Dai mercati

Spread oltre 200 punti: rendimento del BPT al 4,92% incorpora “rischio paese”

Spread oltre 200 punti: rendimento del BPT al 4,92% incorpora
(Teleborsa) – Tornano i riflettori sul mercato obbligazionario, dove preoccupano le persistenti tensioni sui rendimenti dei BTP e l’allargamento dello Spread. Questa mattina il rendimento dei BTP decennali italiani si è spinto al 4,92%, spingendo lo Spread a 203 punti, rispetto ad un rendimento del Bund decennale del 2,89%. La prospettiva della BCE di mantenimento di tassi alti più a lungo ha messo le ali anche alla scadenza più lunga del trentennale, che ha già sfondato la soglia del 5% per la prima volta dal 2007.

Un movimento che sembra ignorare le continue rassicurazioni della Premier Giorgia Meloni e del Ministro dell’Economia Giancarlo Giorgetti, che proprio ieri ha detto di aver avuto un incontro con le agenzie di rating, per “fare chiarezza” su quelle che saranno le prossime scelte del Governo e “per dimostrare la credibilità e solidità del Paese”.

“Siamo chiamati a compiere delle scelte e la preparazione della legge di bilancio è per eccellenza il momento della scelta”, ha spiegato Giorgetti, anticipando che il governo vuole “utilizzare i margini disponibili della finanza pubblica – ha sottolineato – per adottare provvedimenti in grado di stimolare l’economia reale”.

Nonostante questo, dalla stampa estera sono arrivate sonore bocciature per il Governo Meloni. “Meloni non si è resa conto di come i suoi piani di spesa appaiano ora insostenibili”, è il duro commento dell’Economist dopo la Nadef, che offre un quadro peggiorativo della situazione congiunturale del nostro Paese e delle finanze pubbliche.

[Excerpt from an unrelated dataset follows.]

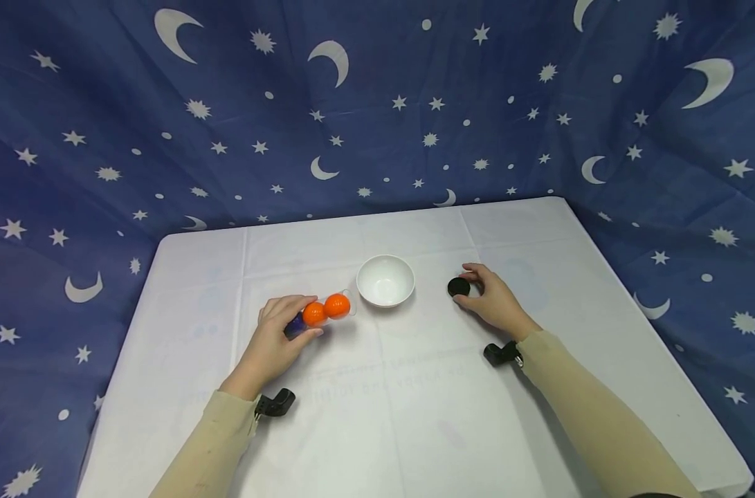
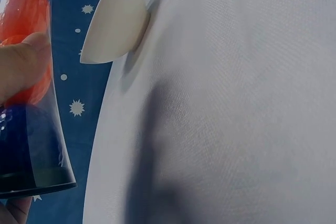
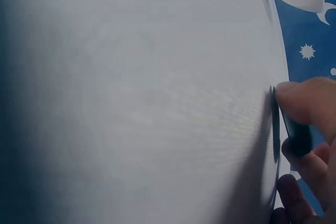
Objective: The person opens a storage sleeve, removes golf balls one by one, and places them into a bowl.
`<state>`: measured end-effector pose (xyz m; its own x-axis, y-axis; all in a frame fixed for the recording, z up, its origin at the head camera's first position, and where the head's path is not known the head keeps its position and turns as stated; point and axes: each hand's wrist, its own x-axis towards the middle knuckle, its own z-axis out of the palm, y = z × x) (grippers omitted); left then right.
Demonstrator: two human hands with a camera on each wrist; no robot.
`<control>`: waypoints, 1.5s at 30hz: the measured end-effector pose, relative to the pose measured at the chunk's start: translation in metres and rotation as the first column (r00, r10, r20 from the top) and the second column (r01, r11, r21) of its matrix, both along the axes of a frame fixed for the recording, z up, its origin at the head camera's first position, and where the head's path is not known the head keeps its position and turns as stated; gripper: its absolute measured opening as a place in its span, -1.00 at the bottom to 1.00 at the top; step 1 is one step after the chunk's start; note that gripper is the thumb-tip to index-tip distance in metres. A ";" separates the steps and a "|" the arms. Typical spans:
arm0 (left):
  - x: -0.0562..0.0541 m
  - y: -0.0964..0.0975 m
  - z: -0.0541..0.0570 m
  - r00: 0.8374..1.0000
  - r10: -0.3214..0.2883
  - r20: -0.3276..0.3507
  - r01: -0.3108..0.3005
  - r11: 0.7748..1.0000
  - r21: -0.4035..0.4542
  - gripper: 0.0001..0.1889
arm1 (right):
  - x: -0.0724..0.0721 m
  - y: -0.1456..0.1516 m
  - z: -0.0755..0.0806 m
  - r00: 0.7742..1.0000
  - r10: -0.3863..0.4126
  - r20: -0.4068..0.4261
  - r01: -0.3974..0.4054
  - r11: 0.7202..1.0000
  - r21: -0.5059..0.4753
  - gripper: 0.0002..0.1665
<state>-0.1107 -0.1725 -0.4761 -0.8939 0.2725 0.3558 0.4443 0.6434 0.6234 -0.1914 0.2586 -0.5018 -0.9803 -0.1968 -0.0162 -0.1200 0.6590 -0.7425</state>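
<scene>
My left hand (image 1: 274,342) grips a clear plastic tube (image 2: 44,129), fingers along one side and thumb on the other. Two orange balls (image 1: 337,306) show through its wall toward the end near the bowl. A dark blue ball (image 2: 18,135) sits behind them, by the tube's wider, dark-rimmed end (image 2: 42,184); the hand partly covers it in the head view. Right of the bowl, my right hand (image 1: 492,301) pinches a small black round disc (image 1: 459,288), like a lid, between thumb and fingers, low over the tabletop.
A white bowl (image 1: 386,281) stands upright between the hands, just beyond the tube's end. White cloth covers the table (image 1: 377,429). A blue curtain (image 1: 377,124) with moons and stars hangs behind and beside it. Small black devices (image 1: 276,402) are strapped at both wrists.
</scene>
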 end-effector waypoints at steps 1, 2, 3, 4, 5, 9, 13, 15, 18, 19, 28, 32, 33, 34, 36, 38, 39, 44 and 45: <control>0.000 0.000 0.000 1.000 0.000 -0.001 0.000 1.000 -0.001 -0.41 | 0.000 0.000 0.000 1.000 0.003 -0.002 -0.003 1.000 0.012 -0.14; 0.000 0.000 0.000 1.000 0.000 -0.002 0.000 1.000 -0.001 -0.40 | 0.000 0.000 0.000 1.000 0.003 -0.005 -0.003 1.000 0.024 -0.12; 0.000 0.000 0.001 1.000 -0.001 -0.002 0.001 1.000 -0.001 -0.40 | 0.000 0.000 -0.001 1.000 0.003 -0.006 -0.003 0.999 0.038 -0.11; 0.000 0.000 0.001 1.000 -0.002 -0.003 0.002 1.000 0.000 -0.40 | 0.000 0.000 -0.001 1.000 0.002 -0.007 -0.002 0.999 0.051 -0.11; 0.000 0.000 0.002 1.000 -0.003 -0.003 0.003 1.000 0.000 -0.40 | 0.000 0.000 -0.001 1.000 0.005 -0.005 -0.005 0.998 0.061 -0.11; -0.001 0.000 0.003 1.000 -0.006 0.004 0.006 1.000 -0.005 -0.40 | 0.002 -0.002 0.004 1.000 0.007 0.013 -0.008 0.997 0.078 -0.07; -0.002 -0.001 0.004 1.000 -0.003 0.001 0.003 1.000 -0.013 -0.40 | 0.007 -0.017 0.020 1.000 0.013 0.011 -0.013 1.000 -0.002 -0.04; -0.003 -0.001 0.005 1.000 -0.003 -0.008 0.003 1.000 -0.017 -0.41 | 0.009 -0.029 0.029 0.999 0.036 0.007 -0.035 0.995 -0.091 -0.05; -0.005 0.000 0.006 1.000 -0.008 -0.027 0.008 1.000 -0.024 -0.41 | 0.010 -0.047 0.039 0.995 0.096 0.007 -0.092 0.968 -0.232 -0.07; -0.005 0.000 0.006 0.999 -0.010 -0.032 0.009 1.000 -0.025 -0.41 | 0.010 -0.052 0.041 0.993 0.117 0.012 -0.109 0.954 -0.279 -0.08; -0.010 0.005 0.011 0.999 0.003 -0.037 -0.006 0.997 -0.076 -0.41 | 0.016 -0.096 0.051 0.969 0.246 0.028 -0.202 0.852 -0.483 -0.24; -0.011 0.008 0.013 0.999 0.000 -0.045 -0.004 0.996 -0.088 -0.40 | 0.020 -0.114 0.052 0.958 0.287 0.009 -0.244 0.829 -0.504 -0.26; -0.012 0.009 0.013 0.999 -0.003 -0.050 -0.001 0.996 -0.090 -0.40 | 0.021 -0.118 0.051 0.956 0.293 0.008 -0.250 0.828 -0.502 -0.27; -0.013 0.010 0.013 0.998 -0.008 -0.055 0.003 0.996 -0.091 -0.40 | 0.022 -0.121 0.051 0.955 0.298 0.004 -0.256 0.828 -0.499 -0.28; -0.014 0.012 0.013 0.998 -0.016 -0.062 0.011 0.996 -0.093 -0.40 | 0.023 -0.128 0.050 0.953 0.303 -0.003 -0.266 0.832 -0.486 -0.31; -0.015 0.014 0.013 0.998 -0.025 -0.064 0.019 0.995 -0.095 -0.40 | 0.025 -0.132 0.050 0.953 0.304 -0.008 -0.271 0.836 -0.477 -0.33; -0.016 0.015 0.014 0.998 -0.030 -0.064 0.023 0.995 -0.095 -0.40 | 0.025 -0.134 0.050 0.952 0.305 -0.012 -0.274 0.837 -0.473 -0.33; -0.017 0.019 0.015 0.998 -0.036 -0.060 0.029 0.993 -0.111 -0.40 | 0.027 -0.139 0.048 0.950 0.311 -0.021 -0.285 0.839 -0.464 -0.36; -0.017 0.019 0.015 0.998 -0.037 -0.060 0.030 0.993 -0.113 -0.40 | 0.028 -0.140 0.047 0.951 0.309 -0.019 -0.283 0.841 -0.460 -0.36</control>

Non da meno Bloomberg, che boccia il governo Meloni e parla di “rischi che perseguitano gli investitori obbligazionari”. Il quotidiano finanziario ricorda che l’Italia “è classificata solo una tacca sopra il livello spazzatura con outlook negativo da Moody’s Investors Service, che dovrebbe pubblicare la sua prossima valutazione a novembre. L’Italia potrebbe anche essere vulnerabile se l’inflazione dovesse rimanere al di sopra dell’obiettivo del 2% fissato dalla BCE, costringendo i tassi a rimanere elevati”.

Resta alta la preoccupazione per le agenzie di rating. La reazione dei mercarti testimonia infatti che hanno già fiutato il rischio che la situazione possa esplodere. E’ vero che Uno Spread di 200 punti è ben lontano da quel tragico 2011, quando la sfiducia contro il governo Berlusconi portò il differenziale a 570 punti, ma è anche vero che un’azione di freno sullo Spread viene esercitata dall’impegno assunto dalla BCE di evitare eccessivi scostamenti all’interno del blocco della moneta unica. Tuttavia, una deviazione eccessiva dal percorso di aggiustamento di conti pubblici potrebbe costare all’Italia un “richiamo” della UE e della BCE.

Ma il rischio più grande sarebbe quello di un ulteriore peggioramento dello Spread, n grado di persuadere una delle agenzie di rating a punire l’Italia, portando il rating Paese al di sotto dell’investment grade e peggiorando notevolmente le prospettive di rifinanziare il debito in essere.